Rather than this definition of the algorithm, the aesthetic experience recalls French philosopher of technology, Bernard Stiegler’s literature, where we find the thesis of media mnemonics as pharmakon. To be fair, Stiegler prudently demonstrates that while the internet and automation’s increasingly self-annotating techniques offer the potentials for emancipation (e.g. hacktivism or collective educational communities), practices like metadata collection, data mining, and the assemblage of social graphs impose capitalist proletarianization by exteriorizing human experience onto digital platforms, resulting in the loss of savoir-faire, or what he calls “knowledge of how to make do.” The cognitivist class of data-producers has replaced the standard terms of proletarianization, which was based on identifiable labor.  For Stiegler, a new digital culture-to-come must collectively individuate, producing “new moral beings” who are “de-proletarianized.”

Stiegler’s alternative future points toward the commons and philia—Anadol’s work is literal instantiation of the ethos of the commons involved in a playful experience that makes no attempt to hide its monstrous scale (the cacophony of ambient-cum-noise music is a reminder).

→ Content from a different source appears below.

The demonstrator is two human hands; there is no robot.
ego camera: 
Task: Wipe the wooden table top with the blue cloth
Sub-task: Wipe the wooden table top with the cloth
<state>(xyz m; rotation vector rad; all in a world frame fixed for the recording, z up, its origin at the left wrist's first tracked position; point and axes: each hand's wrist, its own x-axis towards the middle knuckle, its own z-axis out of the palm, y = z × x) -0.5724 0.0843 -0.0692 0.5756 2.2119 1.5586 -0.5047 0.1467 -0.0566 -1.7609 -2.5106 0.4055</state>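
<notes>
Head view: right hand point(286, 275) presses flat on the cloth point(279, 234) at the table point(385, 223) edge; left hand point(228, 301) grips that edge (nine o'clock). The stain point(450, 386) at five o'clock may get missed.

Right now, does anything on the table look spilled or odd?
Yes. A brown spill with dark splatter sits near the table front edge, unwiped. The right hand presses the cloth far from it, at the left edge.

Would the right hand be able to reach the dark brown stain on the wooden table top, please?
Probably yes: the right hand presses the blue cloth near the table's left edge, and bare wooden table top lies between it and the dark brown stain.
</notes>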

Today’s machines can no longer be considered as the extensions of bodily organs—as previously conceived by the 20th-century anthropologists and media theorists such as Arnold Gehlen and Marshal McLuhan—but agents in a field of techniques and parts of a network of pathologically distorted relations. The distortion of relations becomes visually manifest in Anadol’s work, where spatial dispositions suggest interoceptive interference.

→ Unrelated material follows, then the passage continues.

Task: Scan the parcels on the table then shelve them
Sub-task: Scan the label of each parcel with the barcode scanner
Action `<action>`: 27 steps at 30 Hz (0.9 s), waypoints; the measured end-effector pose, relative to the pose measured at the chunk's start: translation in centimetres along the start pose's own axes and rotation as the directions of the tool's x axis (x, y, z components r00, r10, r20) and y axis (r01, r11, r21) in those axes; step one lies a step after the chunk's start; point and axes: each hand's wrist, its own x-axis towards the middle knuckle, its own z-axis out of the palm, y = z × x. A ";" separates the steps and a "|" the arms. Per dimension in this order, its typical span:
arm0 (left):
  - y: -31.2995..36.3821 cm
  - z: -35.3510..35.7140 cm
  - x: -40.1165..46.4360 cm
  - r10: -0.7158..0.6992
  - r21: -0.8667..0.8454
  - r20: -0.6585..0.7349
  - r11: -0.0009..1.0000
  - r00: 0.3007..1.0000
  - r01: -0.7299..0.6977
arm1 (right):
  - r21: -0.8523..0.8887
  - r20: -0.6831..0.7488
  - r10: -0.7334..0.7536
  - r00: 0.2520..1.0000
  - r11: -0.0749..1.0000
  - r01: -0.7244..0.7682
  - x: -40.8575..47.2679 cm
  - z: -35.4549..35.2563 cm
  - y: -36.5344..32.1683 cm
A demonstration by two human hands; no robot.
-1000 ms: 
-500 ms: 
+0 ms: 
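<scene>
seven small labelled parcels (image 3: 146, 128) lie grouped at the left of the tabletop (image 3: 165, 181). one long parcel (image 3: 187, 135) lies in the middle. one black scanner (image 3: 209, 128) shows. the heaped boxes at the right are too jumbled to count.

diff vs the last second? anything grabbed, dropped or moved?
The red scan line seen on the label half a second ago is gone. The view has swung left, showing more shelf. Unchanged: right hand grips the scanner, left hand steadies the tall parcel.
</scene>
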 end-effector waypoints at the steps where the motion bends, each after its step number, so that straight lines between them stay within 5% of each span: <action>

One criticism of such generative and predictive artistic models such as Anadol’s, of course, could readily remark that they merely offer a palliative solution or, even worse, a distraction form the truly insidious nature of Big Data and metadata collection. This criticism could be empowered by instantiations such as Cambridge Analytica’s recent ubiquitous endeavor of data collection, utilized for predictive marketing and data brokerage. Recall that predictive coding is a leading theory of how brains perform probabilistic inference, and such neuro-inferential models are no longer limited to the biomorphic terrain but are used to facilitate the adaptive modeling of data collection, as in the case of Google and Amazons’ context-rich experiences (shopping online, video streaming services). Here, information is collected and compressed into various inputs that process through the bottleneck of “pruning”—rather than the being restrained by contingency, we see how such systems proffer plasticity by instrumentalizing contingency.

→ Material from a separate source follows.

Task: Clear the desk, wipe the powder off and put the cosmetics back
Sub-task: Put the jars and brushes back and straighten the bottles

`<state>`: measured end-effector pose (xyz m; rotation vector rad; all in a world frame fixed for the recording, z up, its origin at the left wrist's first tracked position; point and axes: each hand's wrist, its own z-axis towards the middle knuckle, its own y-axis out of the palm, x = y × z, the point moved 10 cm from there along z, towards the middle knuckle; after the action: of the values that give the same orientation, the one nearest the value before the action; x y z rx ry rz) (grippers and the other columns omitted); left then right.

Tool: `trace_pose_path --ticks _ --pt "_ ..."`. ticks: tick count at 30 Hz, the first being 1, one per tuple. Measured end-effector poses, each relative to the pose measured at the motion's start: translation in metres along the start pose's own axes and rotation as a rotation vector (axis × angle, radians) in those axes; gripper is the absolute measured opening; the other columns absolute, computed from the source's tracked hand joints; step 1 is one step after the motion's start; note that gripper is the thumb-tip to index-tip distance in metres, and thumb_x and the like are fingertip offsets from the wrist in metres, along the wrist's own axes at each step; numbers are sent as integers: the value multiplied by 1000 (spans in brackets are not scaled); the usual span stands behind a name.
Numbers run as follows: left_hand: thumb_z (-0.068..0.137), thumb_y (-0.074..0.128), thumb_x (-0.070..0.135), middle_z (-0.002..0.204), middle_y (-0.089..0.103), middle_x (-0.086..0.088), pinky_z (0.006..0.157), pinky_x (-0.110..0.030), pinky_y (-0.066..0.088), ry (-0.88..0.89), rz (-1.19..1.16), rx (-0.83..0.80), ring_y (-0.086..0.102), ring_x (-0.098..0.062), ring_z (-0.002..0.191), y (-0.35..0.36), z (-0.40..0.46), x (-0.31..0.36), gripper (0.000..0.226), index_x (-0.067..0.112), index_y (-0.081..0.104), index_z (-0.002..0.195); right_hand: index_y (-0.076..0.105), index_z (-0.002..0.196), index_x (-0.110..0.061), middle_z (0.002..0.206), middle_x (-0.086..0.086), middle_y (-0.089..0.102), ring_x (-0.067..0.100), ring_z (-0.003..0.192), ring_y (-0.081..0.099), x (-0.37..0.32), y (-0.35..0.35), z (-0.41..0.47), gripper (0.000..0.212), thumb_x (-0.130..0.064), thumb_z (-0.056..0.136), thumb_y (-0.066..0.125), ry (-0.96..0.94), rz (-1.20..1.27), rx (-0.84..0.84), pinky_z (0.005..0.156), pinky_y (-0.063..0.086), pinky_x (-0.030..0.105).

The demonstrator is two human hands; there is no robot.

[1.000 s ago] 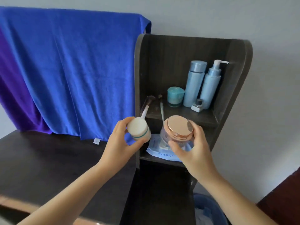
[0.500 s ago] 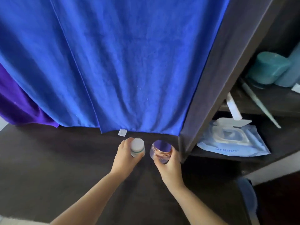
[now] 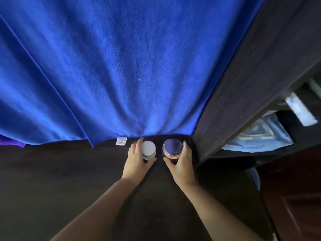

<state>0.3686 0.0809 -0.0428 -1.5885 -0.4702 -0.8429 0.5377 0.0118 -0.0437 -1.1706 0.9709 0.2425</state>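
The left hand [image 3: 137, 160] was curled round a small white-lidded round jar [image 3: 148, 150] and the right hand [image 3: 182, 160] round a clear jar with a shiny rose-gold lid [image 3: 172, 149], both jars low at the back of the dark wooden desk [image 3: 60, 180]. They sat side by side just under the hanging blue towel [image 3: 121, 66], beside the dark shelf unit's side panel [image 3: 243, 84]. My guess was that she tucked them into that corner to keep the front of the desk free.
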Motion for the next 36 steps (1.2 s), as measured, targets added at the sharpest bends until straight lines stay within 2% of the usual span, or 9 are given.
trace_pose_path --ticks 4,7,10,15,19,24,26,29,36 --pt "77 72 28 138 39 -8 100 -32 34 102 41 111 31 -20 129 -30 -12 41 79 13 28 141 27 141 0 146 16 34 26 137 33 -26 -27 -10 93 -38 71 75 -137 45 -65 110 25 28" --pt "80 68 26 126 46 -5 99 -20 29 238 -23 270 37 -15 118 -63 -35 98 66 10 36 136 34 138 -10 143 2 38 7 135 33 -63 -74 -34 77 -52 79 60 -359 158 -136 112 28 22" --pt "81 59 29 115 47 1 94 -6 28 403 -122 407 45 -8 106 -84 -69 173 54 17 40 129 42 133 -17 138 -7 43 -1 130 37 -94 -147 -61 56 -49 87 51 -569 202 -180 108 30 15" --pt "83 48 27 110 47 8 87 -2 33 656 -213 489 48 -6 100 -80 -127 309 35 19 43 117 58 113 -15 114 -3 60 3 112 54 -116 -299 -86 25 -28 93 51 -875 163 73 96 42 18" --pt "87 48 23 104 48 12 89 -10 37 837 -156 436 48 -3 100 -62 -138 405 28 20 49 115 61 108 -12 104 -7 56 1 99 56 -102 -390 -43 21 -19 90 53 -821 153 259 86 46 18" --pt "86 61 17 133 41 -12 104 -32 32 507 -98 352 39 -24 124 -35 -47 453 59 7 34 137 44 131 -7 126 10 48 20 114 51 -65 -427 62 48 -19 88 60 -426 71 334 95 44 32" --pt "85 62 23 142 30 -17 107 -35 26 323 -39 304 28 -30 131 -26 -11 452 73 4 21 142 42 131 -5 129 13 46 26 117 49 -59 -420 88 51 -25 88 61 -354 -2 309 94 41 34" --pt "82 66 31 139 33 -17 104 -40 32 165 48 209 34 -33 127 -8 25 445 80 5 20 141 50 118 -5 119 14 48 30 111 51 -57 -410 103 41 -26 85 64 -317 -63 316 86 46 38" --pt "76 72 30 125 49 -13 90 -40 47 128 37 190 51 -29 112 -3 35 439 68 8 33 127 53 111 -4 112 17 48 33 105 50 -52 -400 113 37 -28 85 64 -306 -164 281 87 46 41"
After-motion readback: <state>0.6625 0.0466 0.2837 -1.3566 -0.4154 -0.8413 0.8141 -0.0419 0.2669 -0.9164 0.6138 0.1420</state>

If Anadol’s work is privy to such criticism, however, it also provides the general public with a visual metaphor for how such phenomena works. If Big Data’s modulation is not merely based on the storage-recollection system of static inputs but, instead, is stilted on inductive learning, then it readily escapes schematization. This is particularly the case for those not well versed in the discourse on Algorithmic Generalized Intelligence, Hebbian learning and other specialized discourses re: theoretical computation. Consequently, Anadol’s work proves to be a pharmakon, even if it is unintentionally so—we now have a conception of how Big Data’s control operates and how the arachnean web of datafication is an ongoing and elastic process. Without schematization, we are only further alienated from such processes, and the aesthetic experience becomes critical for political use. While works such as Machine Hallucination may not be sufficient as ends in themselves, they undoubtedly serve a valuable pedagogical purpose, holding a mirror—or, more accurately, a microscope—with which to analyze the operative imperceptible processes informing digital automatization. The aesthetic experience grounds control, while the burden is now on us to further prod our knowledge into political action.